JAKARTA, KOMPAS.com - Mantan Ketua Pengadilan Tata Usaha Negara Medan Tripeni Irianto Putro mencabut permohonan kasasinya di Mahkamah Agung.
Pencabutan itu setelah pihak Tripeni melihat komposisi hakim yang bakal menangani kasasinya. Hakim Agung Artidjo Alkostar salah seorang dari tiga hakim yang tergabung dalam majelis.
Dua hakim lainnya, Krisna Harahap dan MS Lumme.
Belum terkonfirmasi alasan Tripeni membatalkan ajuannya. Yang pasti, pencabutan kasasi dibenarkan Hakim Agung Krisna Harahap.
"Yang bersangkutan akhirnya memutuskan untuk membatalkan permohonan kasasinya," kata Hakim Agung Krisna Harahap di Jakarta, Kamis (25/8/2016), seperti dikutip dari Tribunnews.com.
(Baca: Disuap OC Kaligis, Mantan Ketua PTUN Medan Divonis Dua Tahun Penjara)
Sebelumnya, Tripeni dijatuhi hukuman dua tahun penjara. Ia terbukti menerima suap dari pengacara Otto Cornelis Kaligis untuk mengabulkan gugatan yang diajukan ke PTUN Medan.
Kasus tersebut bermula dari operasi tangkap tangan di PTUN Medan.
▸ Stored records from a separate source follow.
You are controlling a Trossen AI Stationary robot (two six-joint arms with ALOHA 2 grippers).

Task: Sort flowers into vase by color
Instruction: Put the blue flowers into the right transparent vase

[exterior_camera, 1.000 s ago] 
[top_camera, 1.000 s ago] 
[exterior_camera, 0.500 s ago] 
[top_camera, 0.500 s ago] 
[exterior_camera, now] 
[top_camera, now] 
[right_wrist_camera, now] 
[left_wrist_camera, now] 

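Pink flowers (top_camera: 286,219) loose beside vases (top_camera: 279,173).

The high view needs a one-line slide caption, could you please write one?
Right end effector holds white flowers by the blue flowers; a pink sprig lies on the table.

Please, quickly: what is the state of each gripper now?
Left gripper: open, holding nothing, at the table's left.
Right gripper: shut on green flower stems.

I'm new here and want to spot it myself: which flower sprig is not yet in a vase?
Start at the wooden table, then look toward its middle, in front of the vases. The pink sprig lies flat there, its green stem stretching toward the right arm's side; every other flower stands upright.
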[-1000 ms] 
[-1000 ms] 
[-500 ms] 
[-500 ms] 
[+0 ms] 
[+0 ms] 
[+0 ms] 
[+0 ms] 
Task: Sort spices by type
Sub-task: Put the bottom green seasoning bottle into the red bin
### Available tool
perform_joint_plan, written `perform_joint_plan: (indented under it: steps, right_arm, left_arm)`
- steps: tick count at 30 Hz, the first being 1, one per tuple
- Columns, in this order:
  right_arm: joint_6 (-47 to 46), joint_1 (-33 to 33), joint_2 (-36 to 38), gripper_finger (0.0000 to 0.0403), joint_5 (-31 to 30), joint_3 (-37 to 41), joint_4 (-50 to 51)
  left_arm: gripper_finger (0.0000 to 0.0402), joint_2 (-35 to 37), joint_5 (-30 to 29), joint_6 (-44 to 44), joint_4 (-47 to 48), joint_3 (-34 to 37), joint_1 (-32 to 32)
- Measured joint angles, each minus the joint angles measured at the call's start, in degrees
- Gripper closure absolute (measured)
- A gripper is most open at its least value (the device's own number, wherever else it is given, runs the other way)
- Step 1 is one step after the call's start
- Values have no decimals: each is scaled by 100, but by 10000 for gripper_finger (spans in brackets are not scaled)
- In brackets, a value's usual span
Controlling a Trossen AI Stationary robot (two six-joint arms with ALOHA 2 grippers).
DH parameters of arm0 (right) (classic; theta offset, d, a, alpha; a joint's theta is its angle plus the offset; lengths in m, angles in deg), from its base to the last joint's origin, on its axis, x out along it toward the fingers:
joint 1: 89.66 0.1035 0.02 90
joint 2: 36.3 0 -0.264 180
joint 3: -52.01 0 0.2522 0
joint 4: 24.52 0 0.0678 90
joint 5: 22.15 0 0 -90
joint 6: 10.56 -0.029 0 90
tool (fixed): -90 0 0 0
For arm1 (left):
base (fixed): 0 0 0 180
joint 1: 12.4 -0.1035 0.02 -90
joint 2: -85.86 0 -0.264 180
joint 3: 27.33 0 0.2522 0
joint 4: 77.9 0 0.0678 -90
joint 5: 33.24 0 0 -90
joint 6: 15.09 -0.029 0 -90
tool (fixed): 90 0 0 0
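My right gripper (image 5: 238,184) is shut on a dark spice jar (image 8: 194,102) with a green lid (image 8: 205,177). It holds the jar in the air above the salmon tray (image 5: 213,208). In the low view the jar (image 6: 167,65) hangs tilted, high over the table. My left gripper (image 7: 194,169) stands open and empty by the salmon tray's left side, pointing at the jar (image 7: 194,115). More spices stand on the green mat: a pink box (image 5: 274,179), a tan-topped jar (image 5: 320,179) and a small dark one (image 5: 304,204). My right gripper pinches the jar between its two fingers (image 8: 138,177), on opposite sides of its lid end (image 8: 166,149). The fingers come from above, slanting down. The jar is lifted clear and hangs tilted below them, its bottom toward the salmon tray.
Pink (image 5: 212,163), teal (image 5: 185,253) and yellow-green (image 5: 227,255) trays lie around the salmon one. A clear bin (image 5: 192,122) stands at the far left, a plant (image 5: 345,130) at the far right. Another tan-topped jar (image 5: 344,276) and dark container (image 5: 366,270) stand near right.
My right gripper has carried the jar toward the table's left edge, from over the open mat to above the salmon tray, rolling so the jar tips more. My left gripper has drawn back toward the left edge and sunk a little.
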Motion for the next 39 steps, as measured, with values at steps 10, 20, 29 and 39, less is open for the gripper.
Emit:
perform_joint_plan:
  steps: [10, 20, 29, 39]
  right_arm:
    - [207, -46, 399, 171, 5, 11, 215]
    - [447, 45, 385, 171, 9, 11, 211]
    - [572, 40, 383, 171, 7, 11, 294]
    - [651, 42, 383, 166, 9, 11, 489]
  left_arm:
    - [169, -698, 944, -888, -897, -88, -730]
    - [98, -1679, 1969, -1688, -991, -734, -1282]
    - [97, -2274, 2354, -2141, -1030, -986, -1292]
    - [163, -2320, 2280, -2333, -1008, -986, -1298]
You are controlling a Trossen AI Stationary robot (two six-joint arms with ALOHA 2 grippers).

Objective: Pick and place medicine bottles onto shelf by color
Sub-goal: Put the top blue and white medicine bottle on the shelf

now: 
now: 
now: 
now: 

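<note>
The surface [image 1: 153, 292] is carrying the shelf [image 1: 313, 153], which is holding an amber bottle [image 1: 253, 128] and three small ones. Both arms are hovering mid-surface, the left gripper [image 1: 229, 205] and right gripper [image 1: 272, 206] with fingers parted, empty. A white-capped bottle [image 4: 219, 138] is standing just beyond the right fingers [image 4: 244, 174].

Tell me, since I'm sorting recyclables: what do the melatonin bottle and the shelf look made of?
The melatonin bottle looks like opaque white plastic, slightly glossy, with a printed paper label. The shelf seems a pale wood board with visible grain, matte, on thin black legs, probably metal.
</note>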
Saat OTT, KPK menyita 15 ribu Dollar Amerika dan 5 ribu Dollar Singapura di ruangan Ketua PTUN Medan, Tripeni Irianto Putro.
Tripeni menyadari bahwa menerima pemberian uang dari Kaligis saat berkonsultasi gugatan perkara merupakan hal yang salah.
Sejumlah uang tersebut dimaksudkan agar gugatan yang diajukan Pemerintah Provinsi Sumut dengan Kaligis sebagai kuasa hukum dikabulkan.
Gugatan itu terkait dengan pengujian wewenang kejaksaan tinggi dalam melakukan pemanggilan saksi dan penyelidikan kasus dana bantuan sosial, bantuan daerah bawahan (BDB), bantuan operasional sekolah (BOS), serta terkait penahanan pencairan dana bagi hasil (DBH), dan penyertaan modal pada sejumlah BUMD Pemprov Sumatera Utara.
(Baca: KPK Sita 15.000 Dollar AS dan 5.000 Dollar Singapura dari Ruang Ketua PTUN Medan)
Saat itu, Majelis hakim PTUN Medan pun sepakat mengabulkan sebagian permohonan dari Kaligis.
Karena dianggap bekerja sama dengan KPK, Tripeni Irianto Putro ditetapkan menjadi justice collaborator atau pelaku yang bekerja sama dalam kasus ini. Penetapan tersebut diteken oleh pimpinan KPK pada 23 September 2015.
Ditakuti Koruptor
Hakim Agung Artidjo Alkostar dikenal sebagai hakim "galak" dalam menjatuhkan hukuman. Terutama bagi para koruptor.
Vonis berat menanti terpidana koruptor jika kasasinya ditangani Artidjo. Ketukan "palu" Artidjo begitu menakutkan.
Sejumlah kasus korupsi yang melibatkan pejabat dan politisi pernah ditangani Artidjo. Sebut saja Luthfi Hasan Ishaaq, Angelina Sondakh, Akil Mochtar, hingga Anas Urbaningrum.
Presiden Partai Keadilan Sejahtera Luthfi Hasan Ishaaq, terjerat kasus korupsi dan tindak pidana pencucian uang. Di Pengadilan Tindak Pidana Korupsi di Jakarta, Luthi mendapatkan vonis 16 tahun penjara dan denda Rp 1 miliar, subsider 1 tahun kurungan.
Pengadilan banding menjatuhi Luthfi hukuman penjara dan denda yang sama seperti pengadilan tingkat pertama.